Can you please point me to a vignette that shows how to fit a full joint Bayesian model of covariates (with missing data) and outcome? The outcome is ordinal (with absorbing state), and the time-varying covariates are also ordinal, but with considerable missing data due to missed visits, etc. I saw some of the examples that you provided for ordinal Markov longitudinal modeling, but I am not sure how to set it up so that the longitudinal predictors are also modeled. Thank you.
I’ve been looking for that. If you or someone else finds that please post it here.
Does that mean it’s not possible with the rmsb package, or you just haven’t made a vignette for it?
It has not been implemented in rmsb
. This probably requires a custom Stan
model (which really contains a set of models) under your control.
I’m having trouble with ‘predict’ and type = “fitted” - maybe someone has a solution to this
Here is a minimal reproducible example:
library(rmsb)
getHdata(support)
dd <- datadist(support); options(datadist='dd')

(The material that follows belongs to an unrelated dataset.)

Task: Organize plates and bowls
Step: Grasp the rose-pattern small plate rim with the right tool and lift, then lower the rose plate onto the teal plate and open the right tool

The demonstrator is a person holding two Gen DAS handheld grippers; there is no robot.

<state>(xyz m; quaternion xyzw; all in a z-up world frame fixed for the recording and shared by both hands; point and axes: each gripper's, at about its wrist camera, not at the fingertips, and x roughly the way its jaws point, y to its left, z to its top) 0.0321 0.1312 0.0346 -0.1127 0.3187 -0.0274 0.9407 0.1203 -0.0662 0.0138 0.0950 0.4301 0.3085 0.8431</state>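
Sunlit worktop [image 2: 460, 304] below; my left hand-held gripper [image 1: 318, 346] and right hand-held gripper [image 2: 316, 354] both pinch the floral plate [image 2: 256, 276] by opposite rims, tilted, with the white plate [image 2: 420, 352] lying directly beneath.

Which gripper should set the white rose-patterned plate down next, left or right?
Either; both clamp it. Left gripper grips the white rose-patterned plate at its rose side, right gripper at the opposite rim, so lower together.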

bsup <- blrm(hospdead ~ dzgroup + rcs(crea, 5) + rcs(meanbp, 5), data=support)
newdata = eval(bsup$call$data)[all.vars(bsup$sformula)] %>% data.frame
newdata <- newdata[complete.cases(newdata), ]
newdatapred_binary <- predict(bsup, newdata, type="fitted", fun=plogis, funint=FALSE, posterior.summary="all")

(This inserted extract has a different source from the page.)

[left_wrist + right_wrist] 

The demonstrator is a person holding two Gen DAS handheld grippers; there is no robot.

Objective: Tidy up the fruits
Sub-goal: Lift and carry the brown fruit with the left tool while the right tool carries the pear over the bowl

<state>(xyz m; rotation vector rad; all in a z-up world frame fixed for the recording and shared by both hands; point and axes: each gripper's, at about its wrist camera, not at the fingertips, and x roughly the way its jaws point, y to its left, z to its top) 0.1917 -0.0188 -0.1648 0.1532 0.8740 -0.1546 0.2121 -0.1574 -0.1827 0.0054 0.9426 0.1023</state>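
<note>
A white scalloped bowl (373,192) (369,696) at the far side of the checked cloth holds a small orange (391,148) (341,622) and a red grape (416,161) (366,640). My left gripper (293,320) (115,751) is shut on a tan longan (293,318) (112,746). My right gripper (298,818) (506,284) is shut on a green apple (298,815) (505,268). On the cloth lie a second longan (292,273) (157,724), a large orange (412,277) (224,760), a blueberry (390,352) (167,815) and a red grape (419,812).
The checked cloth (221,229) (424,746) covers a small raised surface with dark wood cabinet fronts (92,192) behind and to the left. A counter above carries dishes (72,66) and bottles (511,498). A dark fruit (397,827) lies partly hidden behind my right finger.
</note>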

Error in ints + betas %*% t(X) : non-conformable arrays
Rversion: “R version 4.3.2 (2023-10-31)”
SessionInfo:
R version 4.3.2 (2023-10-31)
Platform: aarch64-apple-darwin20 (64-bit)

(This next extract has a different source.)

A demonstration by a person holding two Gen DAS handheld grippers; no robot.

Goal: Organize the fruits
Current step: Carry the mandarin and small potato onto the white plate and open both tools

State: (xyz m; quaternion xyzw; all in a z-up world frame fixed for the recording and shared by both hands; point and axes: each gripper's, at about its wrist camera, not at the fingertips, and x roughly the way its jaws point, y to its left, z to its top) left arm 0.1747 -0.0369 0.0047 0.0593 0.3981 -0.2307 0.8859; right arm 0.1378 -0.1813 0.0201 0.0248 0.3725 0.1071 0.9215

Running under: macOS Sonoma 14.2.1
Matrix products: default
BLAS: /System/Library/Frameworks/Accelerate.framework/Versions/A/Frameworks/vecLib.framework/Versions/A/libBLAS.dylib
LAPACK: /Library/Frameworks/R.framework/Versions/4.3-arm64/Resources/lib/libRlapack.dylib; LAPACK version 3.11.0
locale:
[1] en_US.UTF-8/en_US.UTF-8/en_US.UTF-8/C/en_US.UTF-8/en_US.UTF-8
time zone: Europe/Berlin
tzcode source: internal
attached base packages:
[1] stats graphics grDevices datasets utils methods base
other attached packages:
[1] ggpubr_0.6.0 viridis_0.6.5 viridisLite_0.4.2 conflicted_1.2.0 lubridate_1.9.3 forcats_1.0.0 stringr_1.5.1
[8] dplyr_1.1.4 purrr_1.0.2 readr_2.1.5 tidyr_1.3.1 tibble_3.2.1 tidyverse_2.0.0 qreport_1.0-0
[15] ggplot2_3.4.4 data.table_1.15.0 magrittr_2.0.3 modelsummary_1.4.5 flextable_0.9.4 huxtable_5.5.6 texreg_1.39.3
[22] rvest_1.0.4 kableExtra_1.4.0 knitr_1.45 rmsb_1.1-1 rms_6.8-0 Hmisc_5.1-1 targets_1.5.1
Your best bet is probably MICE + multiple runs of the model and then you just combine the posteriors. (https://cran.r-project.org/web/packages/brms/vignettes/brms_missings.html).
It’s maybe not quite as elegant but much more flexible. Note also that since rmsb uses Stan even if the was a set-up for imputation on the fly I do not believe it could impute any discrete variables (eg, previous event counts, baseline variables like sex or race etc) since this can’t be done with Stan.
And as an aside just do predict(fit, complete.cases(support), …)
The following solution worked for me.
in predict.blrm()
instead of:
if(ns == 1) return(cumprob(ints + betas * t(X))) # binary logistic model
add intercept:
if(ns == 1) {
lp ← betas * t(X)
lp ← sweep(lp, 1, ints[,1], ‘+’)
return(cumprob(lp))
}
in removeFormulaTerms()
replace
form ← as.formula(gsub(‘offset(’, ‘.off.(’, form, fixed=TRUE))
with
form ← as.formula(paste(gsub(‘offset(’, ‘.off.(’, form, fixed=TRUE), collapse=“”))
Thanks for the cumprob() fix which will be in the next release. For the as.formula(), form can only be a single character string so that fix should not be needed.